Prince of Ganling (甘陵王)
- Tenure: 230–263

Prince of Lu (魯王)
- Tenure: July 221 – 230
- Born: between 207 and 221
- Died: Unknown

Names
- Family name: Liu (劉) Given name: Yong (永) Courtesy name: Gongshou (公壽)
- House: House of Liu
- Father: Liu Bei

= Liu Yong (Three Kingdoms) =

3rd century imperial prince of the Shu Han state

Liu Yong (221-264), courtesy name Gongshou, was an imperial prince of the state of Shu Han in the Three Kingdoms period of China. He was a son of Liu Bei, the founding emperor of Shu Han, and a younger half-brother of Liu Shan, the second Shu Han emperor.

==Life==
Liu Yong was born in an unknown year. His father, Liu Bei, was a warlord of the late Eastern Han dynasty who became the founding emperor of the state of Shu Han in the Three Kingdoms period. His mother was one of Liu Bei's concubines. He was a younger half-brother of Liu Shan, Liu Bei's successor and the second emperor of Shu.
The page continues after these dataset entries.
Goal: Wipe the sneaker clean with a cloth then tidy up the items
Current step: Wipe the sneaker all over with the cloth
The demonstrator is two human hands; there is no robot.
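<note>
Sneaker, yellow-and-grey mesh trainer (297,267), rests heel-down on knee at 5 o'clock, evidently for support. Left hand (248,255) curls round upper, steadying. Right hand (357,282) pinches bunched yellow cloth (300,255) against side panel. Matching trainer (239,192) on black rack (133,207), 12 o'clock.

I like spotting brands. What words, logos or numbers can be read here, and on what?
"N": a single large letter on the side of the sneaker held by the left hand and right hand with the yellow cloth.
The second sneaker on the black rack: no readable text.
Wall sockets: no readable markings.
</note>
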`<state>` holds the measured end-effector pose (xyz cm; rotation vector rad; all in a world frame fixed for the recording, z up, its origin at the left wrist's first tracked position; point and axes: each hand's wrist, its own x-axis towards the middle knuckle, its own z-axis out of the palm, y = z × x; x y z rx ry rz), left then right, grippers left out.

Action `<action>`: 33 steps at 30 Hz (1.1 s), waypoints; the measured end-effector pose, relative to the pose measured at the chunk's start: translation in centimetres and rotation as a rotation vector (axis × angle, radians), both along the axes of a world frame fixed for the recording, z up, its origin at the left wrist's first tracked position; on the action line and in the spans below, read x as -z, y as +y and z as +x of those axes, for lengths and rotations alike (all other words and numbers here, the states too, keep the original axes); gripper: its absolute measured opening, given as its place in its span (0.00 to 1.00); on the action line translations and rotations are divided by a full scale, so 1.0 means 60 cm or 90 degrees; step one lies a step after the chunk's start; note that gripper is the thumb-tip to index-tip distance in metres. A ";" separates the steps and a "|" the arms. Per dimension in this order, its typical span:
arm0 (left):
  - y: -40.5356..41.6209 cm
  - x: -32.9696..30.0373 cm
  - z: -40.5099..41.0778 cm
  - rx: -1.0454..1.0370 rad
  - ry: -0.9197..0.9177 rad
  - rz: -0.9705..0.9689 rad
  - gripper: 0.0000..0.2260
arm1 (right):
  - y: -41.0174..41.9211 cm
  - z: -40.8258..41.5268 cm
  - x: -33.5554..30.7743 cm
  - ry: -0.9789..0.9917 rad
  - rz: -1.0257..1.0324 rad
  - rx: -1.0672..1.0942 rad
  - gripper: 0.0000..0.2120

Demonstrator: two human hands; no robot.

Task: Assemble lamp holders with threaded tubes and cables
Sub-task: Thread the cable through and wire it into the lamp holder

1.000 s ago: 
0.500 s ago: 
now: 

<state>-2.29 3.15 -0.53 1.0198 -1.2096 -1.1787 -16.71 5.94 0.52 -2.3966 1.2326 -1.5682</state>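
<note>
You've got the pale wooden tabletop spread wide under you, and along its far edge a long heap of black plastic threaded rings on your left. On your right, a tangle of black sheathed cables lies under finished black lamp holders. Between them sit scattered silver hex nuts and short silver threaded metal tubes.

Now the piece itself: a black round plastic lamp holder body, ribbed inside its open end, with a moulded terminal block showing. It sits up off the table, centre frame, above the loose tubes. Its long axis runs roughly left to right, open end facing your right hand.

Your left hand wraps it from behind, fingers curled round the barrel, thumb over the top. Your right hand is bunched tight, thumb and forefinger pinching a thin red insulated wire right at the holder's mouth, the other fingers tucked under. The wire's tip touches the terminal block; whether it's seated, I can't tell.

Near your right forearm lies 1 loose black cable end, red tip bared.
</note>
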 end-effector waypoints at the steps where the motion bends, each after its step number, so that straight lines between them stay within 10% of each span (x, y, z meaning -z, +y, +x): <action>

Sometime in July 221, about three months after Liu Bei became emperor, he sent Xu Jing, the Minister over the Masses, as an emissary to read out an imperial edict and grant Liu Yong the title "Prince of Lu" (魯王).

In 230, during Liu Shan's reign, Liu Yong's title was changed to "Prince of Ganling" (甘陵王). Liu Yong hated the eunuch Huang Hao, whom Liu Shan highly trusted and favoured. After Huang Hao came to power, he frequently spoke ill of Liu Yong in front of Liu Shan, resulting in Liu Shan giving Liu Yong the cold shoulder and refusing to meet him for over 10 years.

In 264, the following year after Shu was conquered by its rival state, Wei, Liu Yong moved to Luoyang, the Wei imperial capital. The Wei government appointed him as a Commandant of Equipage (奉車都尉) and enfeoffed him as a district marquis (鄉侯). It is not known when Liu Yong died.

Liu Yong had a grandson, Liu Xuan (劉玄; 307 - 347), who survived the Disaster of Yongjia in 311. In his Shu Shi Pu, Sun Sheng indicated that he met Liu Xuan in Chengdu during Huan Wen's expedition against Li Shi (Note: the last ruler of the Cheng-Han regime) in 347 (Note: 3rd year of the Yonghe era during the reign of Emperor Mu of Jin). Sun claimed that Li Xiong, founder of the Cheng-Han regime, created Liu Xuan as his Duke of Anle, after Liu fled to Shu during the chaos of the Yongjia era.